╭──
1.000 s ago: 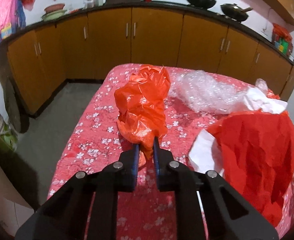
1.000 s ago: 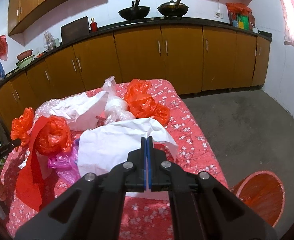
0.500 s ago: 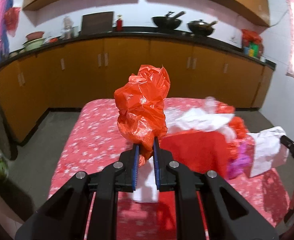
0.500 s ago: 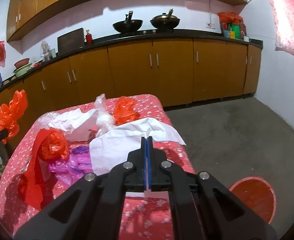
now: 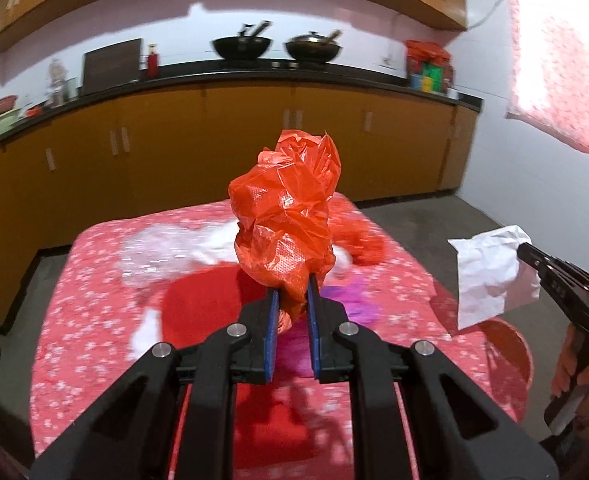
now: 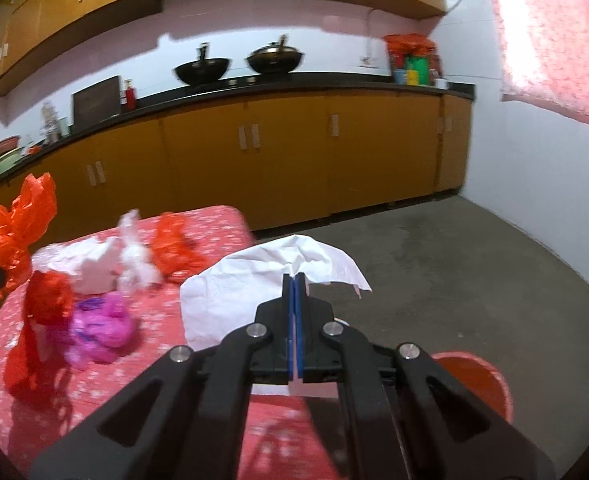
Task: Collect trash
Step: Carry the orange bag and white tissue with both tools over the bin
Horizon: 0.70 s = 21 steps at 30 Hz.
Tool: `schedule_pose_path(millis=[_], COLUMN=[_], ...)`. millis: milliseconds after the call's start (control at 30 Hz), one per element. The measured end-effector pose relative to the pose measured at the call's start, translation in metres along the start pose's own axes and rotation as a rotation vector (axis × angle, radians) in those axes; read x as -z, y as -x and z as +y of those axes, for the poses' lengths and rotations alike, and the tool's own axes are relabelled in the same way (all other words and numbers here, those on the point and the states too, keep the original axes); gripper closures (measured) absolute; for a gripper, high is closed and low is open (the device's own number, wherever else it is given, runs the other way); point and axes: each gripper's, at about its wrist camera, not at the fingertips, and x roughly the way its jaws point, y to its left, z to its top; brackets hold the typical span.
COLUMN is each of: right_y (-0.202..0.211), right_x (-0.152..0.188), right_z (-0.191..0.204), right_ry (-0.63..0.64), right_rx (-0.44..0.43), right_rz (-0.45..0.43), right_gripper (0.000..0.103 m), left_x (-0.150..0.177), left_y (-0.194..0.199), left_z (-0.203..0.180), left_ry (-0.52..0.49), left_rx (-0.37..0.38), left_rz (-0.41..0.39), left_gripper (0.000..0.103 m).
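My left gripper (image 5: 291, 286) is shut on a crumpled orange plastic bag (image 5: 286, 216) and holds it up above the table with the red floral cloth (image 5: 94, 304). The bag also shows at the left edge of the right wrist view (image 6: 16, 224). My right gripper (image 6: 294, 280) is shut on a sheet of white paper (image 6: 246, 292), lifted past the table's right edge; the paper also shows in the left wrist view (image 5: 490, 276). An orange bin (image 6: 478, 380) stands on the floor below it, also in the left wrist view (image 5: 510, 352).
On the table lie a red paper piece (image 6: 46, 300), a purple plastic bag (image 6: 102, 324), white paper (image 6: 90, 264), a clear plastic bag (image 6: 134, 256) and another orange bag (image 6: 174, 248). Brown kitchen cabinets (image 6: 294, 160) run along the back. Grey floor (image 6: 474, 272) lies to the right.
Both grippers have swung to the right with their loads. The white paper has been lifted off the table toward the orange bin. The orange bag stays held up.
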Motion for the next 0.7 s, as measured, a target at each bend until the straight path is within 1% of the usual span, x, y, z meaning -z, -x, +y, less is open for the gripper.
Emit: schedule_pose_path(millis=[233, 333, 433, 533, 700], right_y=[0.003, 0.005, 0.005, 0.005, 0.002], right_x=[0.015, 0.024, 0.033, 0.044, 0.065], right_z=[-0.065, -0.096, -0.122, -0.148, -0.186], right_ry=[-0.050, -0.077, -0.103, -0.129, -0.171], right_rx=[0.143, 0.207, 0.252, 0.296, 0.355], right_rz=[0.012, 0.026, 0.038, 0.058, 0.094], right_gripper=[0.100, 0.100, 0.100, 0.100, 0.100], left_x=[0.004, 0.009, 0.014, 0.020, 0.033], left_y=[-0.021, -0.032, -0.040, -0.053, -0.070], left_z=[-0.064, -0.101, -0.127, -0.162, -0.216], left_ry=[-0.055, -0.092, -0.120, -0.149, -0.208], left_rx=[0.119, 0.181, 0.226, 0.279, 0.344], left_rz=[0.030, 0.049, 0.068, 0.101, 0.153], left_gripper=[0.090, 0.090, 0.090, 0.090, 0.090])
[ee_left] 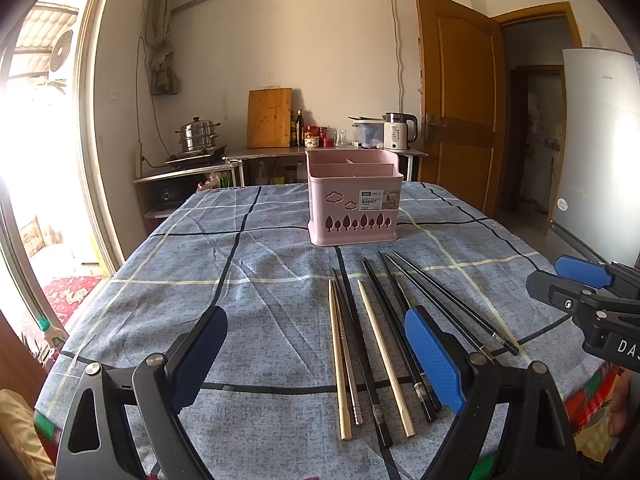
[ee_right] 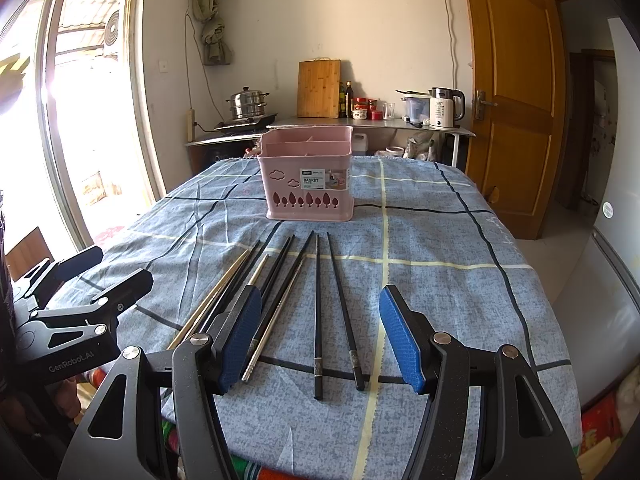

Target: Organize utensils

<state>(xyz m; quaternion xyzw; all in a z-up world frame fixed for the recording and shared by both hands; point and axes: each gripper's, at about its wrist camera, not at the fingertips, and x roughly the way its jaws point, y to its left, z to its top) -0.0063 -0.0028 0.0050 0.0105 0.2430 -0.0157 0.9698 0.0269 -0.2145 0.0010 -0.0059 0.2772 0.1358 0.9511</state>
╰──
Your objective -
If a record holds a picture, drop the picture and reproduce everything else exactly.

Answer space -
1.000 s ago: 
1.000 s ago: 
0.500 s ago: 
0.500 s ago: 
now: 
now: 
Task: Collect trash
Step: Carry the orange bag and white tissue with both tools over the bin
Horizon: 0.70 s = 21 steps at 30 Hz.
Tool: `schedule_pose_path(millis=[_], COLUMN=[_], ...)`. millis: milliseconds after the call's start (control at 30 Hz), one per element. The measured end-effector pose relative to the pose measured at the call's start, translation in metres along the start pose's own axes and rotation as a rotation vector (axis × angle, radians) in those axes; read x as -z, y as -x and z as +y of those axes, for the poses' lengths and rotations alike, and the tool's own axes are relabelled in the same way (all other words and numbers here, those on the point and the states too, keep the original axes); gripper closures (measured) absolute; for a gripper, high is closed and low is open (the device's own number, wherever else it is given, runs the other way); point and axes: each gripper's, at about its wrist camera, not at the fingertips, and x roughly the way its jaws point, y to its left, z to its top; brackets hold the typical span.
COLUMN is each of: right_y (-0.202..0.211), right_x (-0.152..0.188), right_z (-0.191..0.204), right_ry (-0.63..0.64), right_rx (-0.44..0.43), right_rz (-0.45..0.43), right_gripper (0.000..0.103 m), left_x (-0.150..0.177), left_y (-0.194..0.199), left_z (-0.203..0.180), left_ry (-0.52..0.49), left_rx (-0.37..0.38), left_rz (-0.41..0.39), left_gripper (0.000..0.103 m).
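My left gripper (image 5: 291, 286) is shut on a crumpled orange plastic bag (image 5: 286, 216) and holds it up above the table with the red floral cloth (image 5: 94, 304). The bag also shows at the left edge of the right wrist view (image 6: 16, 224). My right gripper (image 6: 294, 280) is shut on a sheet of white paper (image 6: 246, 292), lifted past the table's right edge; the paper also shows in the left wrist view (image 5: 490, 276). An orange bin (image 6: 478, 380) stands on the floor below it, also in the left wrist view (image 5: 510, 352).
On the table lie a red paper piece (image 6: 46, 300), a purple plastic bag (image 6: 102, 324), white paper (image 6: 90, 264), a clear plastic bag (image 6: 134, 256) and another orange bag (image 6: 174, 248). Brown kitchen cabinets (image 6: 294, 160) run along the back. Grey floor (image 6: 474, 272) lies to the right.
Both grippers have swung to the right with their loads. The white paper has been lifted off the table toward the orange bin. The orange bag stays held up.
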Motion for the next 0.7 s, as measured, a target at each bend until the straight path is within 1% of the usual span, x, y, z meaning -z, -x, +y, less is open for the gripper.
Emit: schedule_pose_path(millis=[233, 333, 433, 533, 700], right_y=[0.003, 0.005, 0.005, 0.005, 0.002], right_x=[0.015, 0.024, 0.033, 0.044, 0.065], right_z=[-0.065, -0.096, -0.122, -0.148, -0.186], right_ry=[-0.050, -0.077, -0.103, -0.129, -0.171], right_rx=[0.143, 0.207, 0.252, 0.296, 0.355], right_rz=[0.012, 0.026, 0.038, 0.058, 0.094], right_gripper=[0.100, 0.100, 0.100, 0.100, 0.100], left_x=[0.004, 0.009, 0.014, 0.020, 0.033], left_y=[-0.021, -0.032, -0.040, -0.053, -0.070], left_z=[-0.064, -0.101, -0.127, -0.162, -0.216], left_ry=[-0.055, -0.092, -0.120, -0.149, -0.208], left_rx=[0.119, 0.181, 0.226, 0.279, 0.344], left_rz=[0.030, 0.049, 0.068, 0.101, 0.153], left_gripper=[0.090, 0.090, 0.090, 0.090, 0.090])
[ee_left] 
[ee_right] 

Target: Organize utensils

<state>(xyz m; quaternion xyzw; all in a z-up world frame fixed for the recording and shared by both hands; point and axes: each gripper's, at about its wrist camera, not at the fingertips, and x roughly the way its jaws point, y to its left, z to its top) -0.0063 -0.0028 0.0050 0.0105 0.2430 -0.0157 0.9698 0.0269 -0.2145 0.0010 -0.0059 0.2772 0.1358 0.9511</state>

This concludes the exercise.